In exact form, set down only those lines of the material that run from its first line to the line with "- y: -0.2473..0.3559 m", inclusive.
**** DATA EXTRACT
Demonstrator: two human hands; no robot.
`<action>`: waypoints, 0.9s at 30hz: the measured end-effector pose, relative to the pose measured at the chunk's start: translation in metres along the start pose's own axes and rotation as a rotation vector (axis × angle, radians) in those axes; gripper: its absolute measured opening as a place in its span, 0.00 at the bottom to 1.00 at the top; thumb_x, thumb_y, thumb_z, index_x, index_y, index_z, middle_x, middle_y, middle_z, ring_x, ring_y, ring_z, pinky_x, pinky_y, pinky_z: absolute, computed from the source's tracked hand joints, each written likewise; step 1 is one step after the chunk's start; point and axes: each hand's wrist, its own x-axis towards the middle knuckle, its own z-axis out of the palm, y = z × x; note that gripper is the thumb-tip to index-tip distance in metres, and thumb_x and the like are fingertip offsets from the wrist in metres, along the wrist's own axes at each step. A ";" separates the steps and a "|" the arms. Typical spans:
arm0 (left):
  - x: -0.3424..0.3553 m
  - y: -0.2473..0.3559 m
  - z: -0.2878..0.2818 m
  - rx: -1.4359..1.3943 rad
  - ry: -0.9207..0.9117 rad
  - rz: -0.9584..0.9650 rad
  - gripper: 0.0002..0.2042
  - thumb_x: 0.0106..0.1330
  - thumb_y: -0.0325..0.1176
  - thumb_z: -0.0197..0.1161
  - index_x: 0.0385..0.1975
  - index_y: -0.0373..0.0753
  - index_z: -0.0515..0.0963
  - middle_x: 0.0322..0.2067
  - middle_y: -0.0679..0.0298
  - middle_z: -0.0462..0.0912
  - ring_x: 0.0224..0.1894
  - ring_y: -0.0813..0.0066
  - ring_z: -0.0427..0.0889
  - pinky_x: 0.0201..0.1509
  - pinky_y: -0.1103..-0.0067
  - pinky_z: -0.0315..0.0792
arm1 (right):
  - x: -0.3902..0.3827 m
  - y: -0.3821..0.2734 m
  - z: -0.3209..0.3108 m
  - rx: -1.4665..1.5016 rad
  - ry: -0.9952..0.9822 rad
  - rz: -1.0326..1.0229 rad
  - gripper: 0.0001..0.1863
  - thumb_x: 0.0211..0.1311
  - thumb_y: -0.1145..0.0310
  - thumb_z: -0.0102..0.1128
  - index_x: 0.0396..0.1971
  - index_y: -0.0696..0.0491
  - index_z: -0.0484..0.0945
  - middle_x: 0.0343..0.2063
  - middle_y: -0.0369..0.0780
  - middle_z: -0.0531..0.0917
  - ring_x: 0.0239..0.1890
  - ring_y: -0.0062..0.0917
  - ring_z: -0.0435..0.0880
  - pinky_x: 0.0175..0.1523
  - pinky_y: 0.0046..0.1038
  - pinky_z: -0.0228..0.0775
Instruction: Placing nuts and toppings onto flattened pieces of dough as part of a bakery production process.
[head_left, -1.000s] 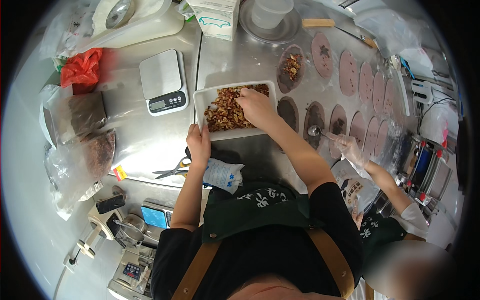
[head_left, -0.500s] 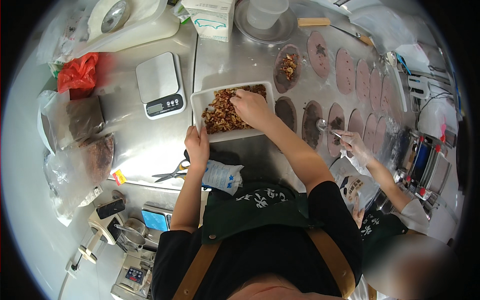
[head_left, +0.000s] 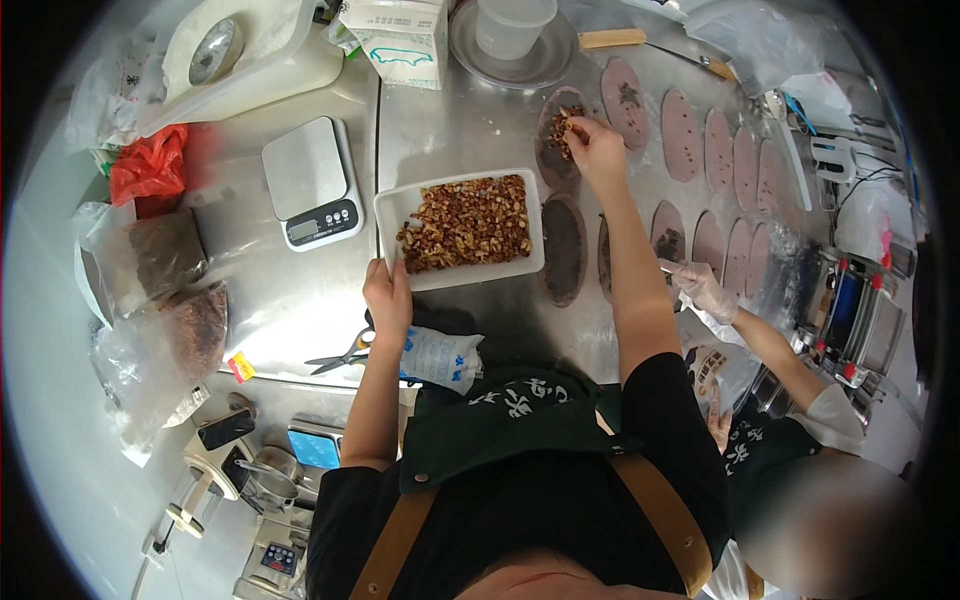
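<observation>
My left hand (head_left: pixel 388 295) grips the lower left corner of a white rectangular tray (head_left: pixel 470 279) holding chopped nut pieces (head_left: pixel 465 220). My right hand (head_left: pixel 598 150), fingers pinched on nut pieces, is over a pink oval dough piece (head_left: pixel 555 165) with dark filling and a small heap of nuts; its fingertips partly hide the heap. Just below lies another oval with dark filling (head_left: pixel 563 250). Several more pink ovals (head_left: pixel 680 130) lie in two rows to the right, some with dark bits on them.
A kitchen scale (head_left: pixel 305 170) sits left of the tray. Scissors (head_left: pixel 340 360) and a white bag (head_left: pixel 440 360) lie below it. A carton (head_left: pixel 395 50) and a metal plate (head_left: pixel 470 55) stand at the back. A co-worker's gloved hand (head_left: pixel 705 290) is at the right ovals; bags (head_left: pixel 155 330) line the left side.
My right hand has left the tray and moved up and right to the nut-topped oval. My left hand still holds the tray. The co-worker's gloved hand has shifted slightly.
</observation>
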 end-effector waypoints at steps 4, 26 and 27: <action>-0.001 -0.001 0.000 0.005 0.002 0.000 0.08 0.59 0.25 0.52 0.20 0.27 0.70 0.20 0.52 0.69 0.22 0.57 0.69 0.26 0.69 0.62 | 0.004 0.004 0.009 -0.045 0.017 -0.056 0.11 0.46 0.74 0.63 0.32 0.57 0.80 0.26 0.42 0.80 0.22 0.29 0.79 0.29 0.25 0.70; 0.000 0.002 0.000 0.006 0.003 -0.010 0.08 0.59 0.24 0.52 0.20 0.27 0.69 0.20 0.52 0.68 0.21 0.57 0.69 0.26 0.69 0.62 | -0.006 0.021 -0.010 0.101 0.160 0.136 0.09 0.48 0.77 0.58 0.32 0.53 0.80 0.25 0.42 0.78 0.24 0.33 0.78 0.31 0.28 0.69; -0.001 0.000 0.000 0.006 0.004 -0.013 0.08 0.59 0.24 0.52 0.20 0.27 0.69 0.20 0.52 0.68 0.21 0.57 0.69 0.26 0.69 0.62 | -0.012 0.009 -0.014 0.141 0.204 0.160 0.09 0.48 0.78 0.57 0.31 0.53 0.80 0.23 0.42 0.78 0.22 0.32 0.78 0.30 0.27 0.69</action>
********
◆ RESULT OF THIS TASK:
Demonstrator: two human hands; no robot.
`<action>`: waypoints, 0.9s at 30hz: the measured end-effector pose, relative to the pose measured at the chunk's start: translation in metres along the start pose's own axes and rotation as a rotation vector (axis × angle, radians) in those axes; gripper: its absolute measured opening as a place in its span, 0.00 at the bottom to 1.00 at the top; thumb_x, thumb_y, thumb_z, index_x, index_y, index_z, middle_x, middle_y, middle_z, ring_x, ring_y, ring_z, pinky_x, pinky_y, pinky_z: absolute, computed from the source's tracked hand joints, each written likewise; step 1 is one step after the chunk's start; point and axes: each hand's wrist, its own x-axis towards the middle knuckle, its own z-axis out of the palm, y = z × x; note that gripper is the thumb-tip to index-tip distance in metres, and thumb_x and the like are fingertip offsets from the wrist in metres, along the wrist's own axes at each step. A ";" separates the steps and a "|" the arms. Typical spans:
arm0 (left):
  - x: -0.3424..0.3553 m
  - y: -0.2473..0.3559 m

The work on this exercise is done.